◆ DATASET EXTRACT:
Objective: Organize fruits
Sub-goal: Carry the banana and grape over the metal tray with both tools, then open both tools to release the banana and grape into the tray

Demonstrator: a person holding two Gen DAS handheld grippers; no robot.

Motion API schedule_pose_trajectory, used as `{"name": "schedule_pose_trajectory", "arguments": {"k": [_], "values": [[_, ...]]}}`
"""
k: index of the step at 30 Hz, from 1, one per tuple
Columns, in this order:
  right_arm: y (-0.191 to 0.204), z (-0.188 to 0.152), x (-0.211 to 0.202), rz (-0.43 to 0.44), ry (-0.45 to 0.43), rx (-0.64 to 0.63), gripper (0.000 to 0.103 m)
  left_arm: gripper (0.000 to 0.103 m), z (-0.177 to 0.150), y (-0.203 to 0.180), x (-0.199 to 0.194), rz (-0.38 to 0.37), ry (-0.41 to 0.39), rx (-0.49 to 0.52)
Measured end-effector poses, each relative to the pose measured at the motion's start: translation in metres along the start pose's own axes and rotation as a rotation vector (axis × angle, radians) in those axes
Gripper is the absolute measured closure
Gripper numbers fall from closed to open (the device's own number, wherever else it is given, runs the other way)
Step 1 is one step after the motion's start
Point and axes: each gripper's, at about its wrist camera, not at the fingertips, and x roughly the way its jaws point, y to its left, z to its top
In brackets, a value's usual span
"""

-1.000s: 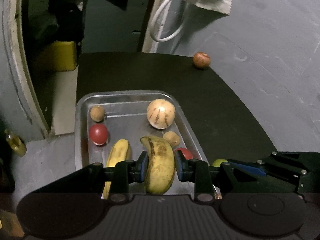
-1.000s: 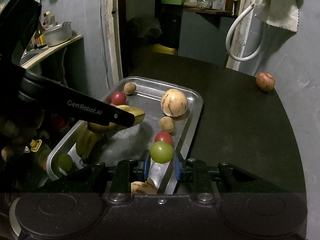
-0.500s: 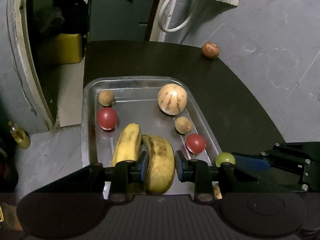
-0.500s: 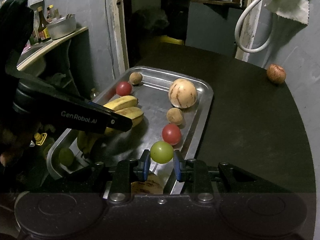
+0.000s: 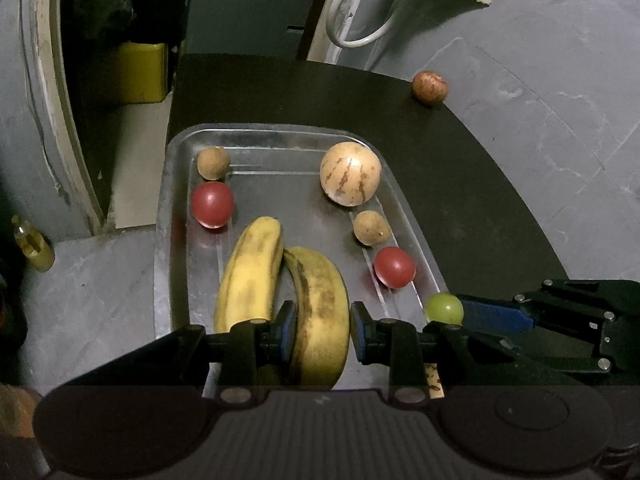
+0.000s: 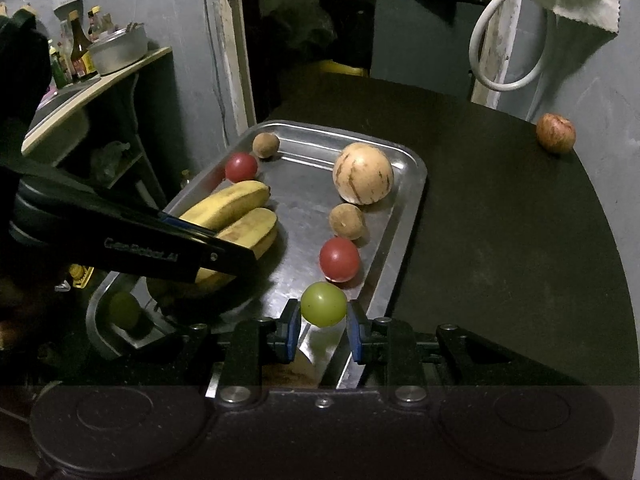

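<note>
My left gripper (image 5: 322, 334) is shut on a spotted yellow banana (image 5: 320, 304), which lies low in the steel tray (image 5: 280, 130) against a second banana (image 5: 250, 276). My right gripper (image 6: 323, 326) is shut on a small green round fruit (image 6: 323, 304), held over the tray's near right rim (image 6: 412, 200). In the tray are two red fruits (image 5: 212, 204) (image 5: 394, 267), two small brown fruits (image 5: 213, 163) (image 5: 371, 228) and a pale striped melon (image 5: 350, 174). A reddish apple (image 6: 555, 133) sits alone at the far right edge of the table.
The tray stands on a black table (image 6: 500, 240) against a grey wall. A white hose (image 6: 500, 40) and a cloth (image 6: 580, 0) hang behind. A shelf with bottles and a pot (image 6: 116, 56) is on the left. A pale fruit (image 6: 288, 368) lies partly hidden under my right gripper.
The held banana has come down from a raised tilt to lie alongside the other banana. The right gripper still holds the green fruit, and more of the tray shows ahead of it.
</note>
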Motion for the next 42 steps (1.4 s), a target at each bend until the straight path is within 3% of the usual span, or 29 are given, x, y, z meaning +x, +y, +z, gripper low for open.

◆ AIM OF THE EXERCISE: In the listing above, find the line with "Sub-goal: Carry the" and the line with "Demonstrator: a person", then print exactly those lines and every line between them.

◆ EXPECTED ANSWER:
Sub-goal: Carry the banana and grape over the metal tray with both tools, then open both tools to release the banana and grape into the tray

Demonstrator: a person holding two Gen DAS handheld grippers; no robot.

This exercise has now been fully answered.